The rest of Book Four develops the debate on the existence, the nature and the purpose of evil. It is a problem that has occupied men's minds since before Boethius and will still be problematical for many centuries. It is a perplexing dilemma, and my own understanding comes closest to the author's when he says, "To the objection that evil men do have power, I would say that this power of theirs comes from weakness rather than strength." Later he states, "evil is not so much an infliction as a deep- set infection." It is the association of evil with disease that I can understand. An evil or a wicked man may be described as someone who suffers from some malformation or malfunction in their psyche. Boethius speaks of wickedness as a dehumanising experience. In a sense the wicked are to be pitied rather than punished. It is a supremely ethical and Christian position, and follows that logic which the author has established in the book. But he is not referring to forgiveness. As he has established the necessary human requirement of self-sufficiency, the logical outcome of the denial of self-sufficiency, ie wickedness, is self-abuse and self- denial. I myself concur: if we are in touch with the soul-side of our personality we may not commit evil, and if we did I am sure that the psychic pain would be worse than any prison.

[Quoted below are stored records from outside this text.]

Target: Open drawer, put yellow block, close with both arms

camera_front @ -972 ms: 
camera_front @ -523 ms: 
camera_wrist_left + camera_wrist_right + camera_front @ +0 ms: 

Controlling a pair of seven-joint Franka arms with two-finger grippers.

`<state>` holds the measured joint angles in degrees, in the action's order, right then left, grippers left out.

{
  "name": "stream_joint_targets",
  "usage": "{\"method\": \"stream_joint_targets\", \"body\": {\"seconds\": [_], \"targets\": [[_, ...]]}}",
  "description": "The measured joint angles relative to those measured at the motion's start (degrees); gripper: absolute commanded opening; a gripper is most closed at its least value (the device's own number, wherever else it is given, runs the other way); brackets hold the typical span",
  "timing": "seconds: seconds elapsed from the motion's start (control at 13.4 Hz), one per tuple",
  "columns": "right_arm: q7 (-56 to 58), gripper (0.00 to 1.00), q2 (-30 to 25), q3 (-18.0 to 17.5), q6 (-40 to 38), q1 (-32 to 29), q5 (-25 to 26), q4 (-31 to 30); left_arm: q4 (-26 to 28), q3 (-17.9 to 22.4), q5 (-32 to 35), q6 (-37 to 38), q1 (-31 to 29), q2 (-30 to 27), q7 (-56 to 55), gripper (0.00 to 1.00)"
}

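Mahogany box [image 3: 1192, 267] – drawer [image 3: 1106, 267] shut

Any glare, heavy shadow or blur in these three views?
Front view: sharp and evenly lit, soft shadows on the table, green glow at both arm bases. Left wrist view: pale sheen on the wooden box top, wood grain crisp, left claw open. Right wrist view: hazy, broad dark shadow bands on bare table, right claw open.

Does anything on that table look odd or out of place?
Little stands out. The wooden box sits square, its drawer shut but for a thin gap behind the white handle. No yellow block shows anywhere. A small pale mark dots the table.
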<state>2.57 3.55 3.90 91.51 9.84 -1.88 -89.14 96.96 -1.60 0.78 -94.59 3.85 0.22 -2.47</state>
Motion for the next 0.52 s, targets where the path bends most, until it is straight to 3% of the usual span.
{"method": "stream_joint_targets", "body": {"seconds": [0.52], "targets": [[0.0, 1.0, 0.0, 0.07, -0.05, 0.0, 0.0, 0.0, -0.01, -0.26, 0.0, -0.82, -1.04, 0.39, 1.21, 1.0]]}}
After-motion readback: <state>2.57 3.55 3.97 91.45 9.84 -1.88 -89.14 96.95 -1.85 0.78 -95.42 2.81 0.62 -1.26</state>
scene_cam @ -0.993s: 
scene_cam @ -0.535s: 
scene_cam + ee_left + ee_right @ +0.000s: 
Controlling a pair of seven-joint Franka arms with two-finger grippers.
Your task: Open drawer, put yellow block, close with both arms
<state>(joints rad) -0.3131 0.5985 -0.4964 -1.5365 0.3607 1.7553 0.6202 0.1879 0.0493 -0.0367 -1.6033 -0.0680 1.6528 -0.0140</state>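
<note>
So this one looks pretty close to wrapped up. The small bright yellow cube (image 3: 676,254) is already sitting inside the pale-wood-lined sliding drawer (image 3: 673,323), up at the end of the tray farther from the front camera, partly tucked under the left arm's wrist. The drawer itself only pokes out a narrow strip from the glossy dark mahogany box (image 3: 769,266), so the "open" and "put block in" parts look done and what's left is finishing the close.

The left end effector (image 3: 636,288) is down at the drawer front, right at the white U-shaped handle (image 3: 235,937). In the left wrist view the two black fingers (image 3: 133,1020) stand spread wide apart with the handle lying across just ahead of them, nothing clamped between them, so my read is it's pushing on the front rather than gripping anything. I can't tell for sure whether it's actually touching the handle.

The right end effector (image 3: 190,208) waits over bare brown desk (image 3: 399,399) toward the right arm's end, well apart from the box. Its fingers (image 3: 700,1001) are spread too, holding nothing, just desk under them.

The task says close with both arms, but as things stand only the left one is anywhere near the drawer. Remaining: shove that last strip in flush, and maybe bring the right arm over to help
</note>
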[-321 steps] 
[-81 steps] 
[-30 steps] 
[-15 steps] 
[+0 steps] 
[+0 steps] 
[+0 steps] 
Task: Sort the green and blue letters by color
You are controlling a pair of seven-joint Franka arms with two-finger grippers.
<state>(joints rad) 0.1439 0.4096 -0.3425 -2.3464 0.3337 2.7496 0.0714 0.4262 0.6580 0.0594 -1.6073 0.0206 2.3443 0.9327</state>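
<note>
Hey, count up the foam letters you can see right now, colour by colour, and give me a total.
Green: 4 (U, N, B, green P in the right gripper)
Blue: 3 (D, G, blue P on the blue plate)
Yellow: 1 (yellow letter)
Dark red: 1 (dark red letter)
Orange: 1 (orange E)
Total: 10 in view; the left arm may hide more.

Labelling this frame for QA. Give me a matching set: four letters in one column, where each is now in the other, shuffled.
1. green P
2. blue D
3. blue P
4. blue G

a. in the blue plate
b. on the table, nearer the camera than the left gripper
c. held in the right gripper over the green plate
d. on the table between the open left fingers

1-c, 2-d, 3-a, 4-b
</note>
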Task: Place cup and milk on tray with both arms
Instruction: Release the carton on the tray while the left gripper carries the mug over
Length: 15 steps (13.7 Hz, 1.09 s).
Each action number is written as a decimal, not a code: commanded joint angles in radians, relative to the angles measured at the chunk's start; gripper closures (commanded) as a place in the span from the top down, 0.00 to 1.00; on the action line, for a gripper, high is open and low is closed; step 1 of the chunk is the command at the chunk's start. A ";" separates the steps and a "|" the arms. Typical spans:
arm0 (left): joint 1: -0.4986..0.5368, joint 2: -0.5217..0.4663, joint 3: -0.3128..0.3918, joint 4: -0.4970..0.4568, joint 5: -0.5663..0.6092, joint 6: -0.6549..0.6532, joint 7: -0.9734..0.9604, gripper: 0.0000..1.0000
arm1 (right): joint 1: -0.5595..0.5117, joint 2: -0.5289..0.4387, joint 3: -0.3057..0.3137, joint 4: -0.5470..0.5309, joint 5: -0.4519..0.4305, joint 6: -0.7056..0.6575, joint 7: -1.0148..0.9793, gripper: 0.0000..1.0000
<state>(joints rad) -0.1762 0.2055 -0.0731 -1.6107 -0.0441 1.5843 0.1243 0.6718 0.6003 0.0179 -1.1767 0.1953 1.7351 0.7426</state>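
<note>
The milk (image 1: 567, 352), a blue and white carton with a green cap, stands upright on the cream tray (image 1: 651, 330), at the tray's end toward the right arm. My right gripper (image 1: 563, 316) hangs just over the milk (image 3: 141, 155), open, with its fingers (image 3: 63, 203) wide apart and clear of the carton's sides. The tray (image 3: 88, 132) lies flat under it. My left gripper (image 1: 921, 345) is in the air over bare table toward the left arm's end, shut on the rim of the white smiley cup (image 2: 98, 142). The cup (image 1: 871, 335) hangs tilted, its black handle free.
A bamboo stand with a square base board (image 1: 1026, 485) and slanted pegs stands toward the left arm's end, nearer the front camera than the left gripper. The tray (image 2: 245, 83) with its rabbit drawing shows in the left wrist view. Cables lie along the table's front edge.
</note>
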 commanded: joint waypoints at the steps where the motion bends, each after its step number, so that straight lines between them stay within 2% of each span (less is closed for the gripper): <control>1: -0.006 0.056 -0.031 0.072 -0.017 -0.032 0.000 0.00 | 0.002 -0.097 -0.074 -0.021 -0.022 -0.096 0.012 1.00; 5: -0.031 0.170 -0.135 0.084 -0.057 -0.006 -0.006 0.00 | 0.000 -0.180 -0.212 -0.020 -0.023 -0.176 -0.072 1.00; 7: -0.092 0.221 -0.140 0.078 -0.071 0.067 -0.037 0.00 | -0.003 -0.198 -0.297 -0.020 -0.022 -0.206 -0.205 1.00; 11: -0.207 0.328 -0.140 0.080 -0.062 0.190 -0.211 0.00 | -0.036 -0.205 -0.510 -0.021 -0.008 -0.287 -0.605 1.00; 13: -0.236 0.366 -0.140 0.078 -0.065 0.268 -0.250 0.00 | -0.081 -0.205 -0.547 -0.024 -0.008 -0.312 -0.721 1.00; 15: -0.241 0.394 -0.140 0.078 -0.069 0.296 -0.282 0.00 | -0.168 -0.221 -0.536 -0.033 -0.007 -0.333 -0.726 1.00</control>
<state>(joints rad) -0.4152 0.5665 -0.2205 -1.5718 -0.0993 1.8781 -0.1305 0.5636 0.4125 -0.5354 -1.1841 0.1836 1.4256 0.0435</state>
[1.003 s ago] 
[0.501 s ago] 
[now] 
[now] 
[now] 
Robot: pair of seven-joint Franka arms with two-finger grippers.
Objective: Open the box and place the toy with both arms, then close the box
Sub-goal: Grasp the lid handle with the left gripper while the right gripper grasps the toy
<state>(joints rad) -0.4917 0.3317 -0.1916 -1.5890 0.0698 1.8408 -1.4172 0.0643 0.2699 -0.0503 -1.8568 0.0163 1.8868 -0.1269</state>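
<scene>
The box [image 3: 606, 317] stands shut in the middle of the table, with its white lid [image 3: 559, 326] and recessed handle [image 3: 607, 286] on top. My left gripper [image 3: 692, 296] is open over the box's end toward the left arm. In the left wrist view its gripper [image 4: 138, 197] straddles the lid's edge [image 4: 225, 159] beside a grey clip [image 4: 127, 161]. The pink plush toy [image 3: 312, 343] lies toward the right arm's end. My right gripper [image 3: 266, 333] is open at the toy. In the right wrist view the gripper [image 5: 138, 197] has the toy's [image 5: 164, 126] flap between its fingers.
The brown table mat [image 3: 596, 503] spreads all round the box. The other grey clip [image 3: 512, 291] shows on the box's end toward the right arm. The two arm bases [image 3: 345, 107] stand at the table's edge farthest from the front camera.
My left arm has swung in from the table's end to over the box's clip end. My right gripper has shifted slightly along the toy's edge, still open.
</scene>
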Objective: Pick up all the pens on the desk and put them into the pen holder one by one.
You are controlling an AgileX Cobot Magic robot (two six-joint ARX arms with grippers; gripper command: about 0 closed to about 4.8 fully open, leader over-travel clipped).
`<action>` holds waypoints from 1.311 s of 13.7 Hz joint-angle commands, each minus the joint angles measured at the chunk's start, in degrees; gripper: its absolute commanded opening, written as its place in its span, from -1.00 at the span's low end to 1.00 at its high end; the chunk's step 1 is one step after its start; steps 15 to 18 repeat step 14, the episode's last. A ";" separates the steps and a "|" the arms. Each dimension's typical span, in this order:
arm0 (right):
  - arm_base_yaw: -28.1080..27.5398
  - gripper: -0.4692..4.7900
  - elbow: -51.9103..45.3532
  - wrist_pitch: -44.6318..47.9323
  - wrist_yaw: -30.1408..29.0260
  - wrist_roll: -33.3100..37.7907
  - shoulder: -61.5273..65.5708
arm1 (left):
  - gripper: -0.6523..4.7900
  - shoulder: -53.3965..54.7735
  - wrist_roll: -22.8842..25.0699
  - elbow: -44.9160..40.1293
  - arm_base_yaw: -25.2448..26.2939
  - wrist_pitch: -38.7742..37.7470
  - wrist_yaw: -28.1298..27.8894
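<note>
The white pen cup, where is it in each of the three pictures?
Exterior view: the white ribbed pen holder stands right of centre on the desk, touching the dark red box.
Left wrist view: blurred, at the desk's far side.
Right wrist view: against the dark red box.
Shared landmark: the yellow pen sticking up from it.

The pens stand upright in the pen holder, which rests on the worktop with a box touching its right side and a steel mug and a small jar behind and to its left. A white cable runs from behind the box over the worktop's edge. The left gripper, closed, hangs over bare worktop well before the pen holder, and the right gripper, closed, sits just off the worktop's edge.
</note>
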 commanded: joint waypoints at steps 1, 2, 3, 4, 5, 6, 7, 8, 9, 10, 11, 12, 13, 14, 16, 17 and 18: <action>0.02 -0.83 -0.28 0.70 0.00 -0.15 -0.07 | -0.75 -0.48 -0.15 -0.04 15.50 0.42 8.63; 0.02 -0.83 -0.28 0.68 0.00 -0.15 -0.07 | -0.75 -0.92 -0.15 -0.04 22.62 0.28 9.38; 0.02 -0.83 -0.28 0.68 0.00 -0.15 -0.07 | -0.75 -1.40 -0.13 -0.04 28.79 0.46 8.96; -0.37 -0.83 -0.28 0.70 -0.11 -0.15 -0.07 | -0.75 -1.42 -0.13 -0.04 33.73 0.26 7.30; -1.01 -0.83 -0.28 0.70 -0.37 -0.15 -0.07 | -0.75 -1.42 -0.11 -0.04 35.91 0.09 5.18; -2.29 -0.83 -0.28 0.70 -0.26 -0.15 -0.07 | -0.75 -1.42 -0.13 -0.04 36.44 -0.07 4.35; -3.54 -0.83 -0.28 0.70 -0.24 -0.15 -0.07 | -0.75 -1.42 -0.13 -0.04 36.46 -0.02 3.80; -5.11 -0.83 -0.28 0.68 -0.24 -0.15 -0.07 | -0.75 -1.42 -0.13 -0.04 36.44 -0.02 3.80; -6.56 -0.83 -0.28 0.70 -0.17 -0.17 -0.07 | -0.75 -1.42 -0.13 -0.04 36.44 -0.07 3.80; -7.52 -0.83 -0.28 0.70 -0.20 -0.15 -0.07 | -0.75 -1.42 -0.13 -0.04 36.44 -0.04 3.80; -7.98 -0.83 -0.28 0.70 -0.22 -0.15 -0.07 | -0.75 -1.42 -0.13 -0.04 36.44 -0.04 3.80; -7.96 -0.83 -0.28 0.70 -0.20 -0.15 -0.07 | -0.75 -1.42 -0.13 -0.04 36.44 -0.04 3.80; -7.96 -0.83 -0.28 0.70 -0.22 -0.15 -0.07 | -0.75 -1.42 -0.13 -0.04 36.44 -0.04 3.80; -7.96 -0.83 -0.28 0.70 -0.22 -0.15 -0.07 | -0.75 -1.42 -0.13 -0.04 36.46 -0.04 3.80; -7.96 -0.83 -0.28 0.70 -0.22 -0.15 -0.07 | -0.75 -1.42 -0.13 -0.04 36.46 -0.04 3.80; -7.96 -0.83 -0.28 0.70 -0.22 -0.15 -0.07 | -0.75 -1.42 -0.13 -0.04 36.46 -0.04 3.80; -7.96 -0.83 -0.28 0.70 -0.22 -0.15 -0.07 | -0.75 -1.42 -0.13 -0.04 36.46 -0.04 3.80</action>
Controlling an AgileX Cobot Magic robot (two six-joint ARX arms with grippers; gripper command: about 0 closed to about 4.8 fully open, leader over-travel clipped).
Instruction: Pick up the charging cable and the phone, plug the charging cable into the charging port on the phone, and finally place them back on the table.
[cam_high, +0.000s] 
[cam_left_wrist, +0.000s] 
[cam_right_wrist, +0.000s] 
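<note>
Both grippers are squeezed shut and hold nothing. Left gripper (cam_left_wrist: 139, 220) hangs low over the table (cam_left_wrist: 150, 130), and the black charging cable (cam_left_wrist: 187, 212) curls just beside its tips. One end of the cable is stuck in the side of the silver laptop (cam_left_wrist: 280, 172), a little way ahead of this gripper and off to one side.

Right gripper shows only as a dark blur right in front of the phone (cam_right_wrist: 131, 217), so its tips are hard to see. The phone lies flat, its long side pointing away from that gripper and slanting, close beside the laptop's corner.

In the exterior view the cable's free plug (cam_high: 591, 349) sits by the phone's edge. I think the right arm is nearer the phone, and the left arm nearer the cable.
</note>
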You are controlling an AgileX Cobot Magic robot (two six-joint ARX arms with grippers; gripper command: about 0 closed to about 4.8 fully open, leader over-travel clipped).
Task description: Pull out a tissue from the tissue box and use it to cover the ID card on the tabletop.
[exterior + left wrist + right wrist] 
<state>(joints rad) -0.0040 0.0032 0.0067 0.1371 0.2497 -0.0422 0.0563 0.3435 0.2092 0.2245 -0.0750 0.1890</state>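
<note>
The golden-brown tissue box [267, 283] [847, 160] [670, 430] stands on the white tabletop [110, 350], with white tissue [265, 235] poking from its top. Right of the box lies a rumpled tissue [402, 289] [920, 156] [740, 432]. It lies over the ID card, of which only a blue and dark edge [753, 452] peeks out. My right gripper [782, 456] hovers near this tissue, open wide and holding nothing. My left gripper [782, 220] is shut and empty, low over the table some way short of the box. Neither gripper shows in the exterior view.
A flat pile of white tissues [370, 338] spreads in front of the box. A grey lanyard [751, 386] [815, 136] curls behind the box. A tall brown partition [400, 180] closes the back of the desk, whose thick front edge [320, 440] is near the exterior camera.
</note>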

It is of course consequential of all that the Muse has been explaining to her prisoner that the concept of freedom, and specifically freedom of the will, should be explored. How many times have I sought to define those terms? And how many more times have people asked me what freedom means? The Muse has answers even if I have not.

There is freedom ... For it would be impossible for any rational nature to exist without it. Whatever by nature has the use of reason has the power of judgement to decide each matter.

And she continues, "Human souls are of necessity more free when they continue in the contemplation of the mind of God."

The closing pages of the Consolation are a presentation of the mind of God; and, like that full circle referred to in Book Four, Boethius's light goes full circle. His language here is sometimes that of the philosophers who preceded him, with phrases like "the inescapable nexus of causation, descending from the fount of Providence", "Celestial and divine beings", "Temporal events", "eternal prescience", "God's foreknowledge", "the author of all good", etc. But set against this language of theological enquiry, Boethius adopts the language of scientific and psychological exploration:

Similarly man himself is beheld in different ways by sense-perception, imagination, reason and intelligence ... But there exists the more exalted eye of intelligence which passes beyond the sphere of the universe to behold the simple form itself with the pure vision of the mind.

This could almost be the language of 18th- and 19th-century rationalists. It displays the author's openness and modernism. But it also reveals something more.

Lifted out of the context of the whole work and considered solely on its own merits, Book Five might lead the reader to conclude that this is the intense speculation of a fevered intellect passionately committed to the intention and purpose of the Christian message. But the part cannot be separated from the whole. The work is a progression. It does not make statements, it arrives at them. It is a work whose major impulse is accommodation, inclusion, and thence on to synthesis and unity. If Book Four describes the ascent of the soul in poetic terms, Book Five repeats that same ascent, but by the path of reason, deduction and logic. Its central dialectic is the divinity of reason through which man discovers his own divine nature and his union with God.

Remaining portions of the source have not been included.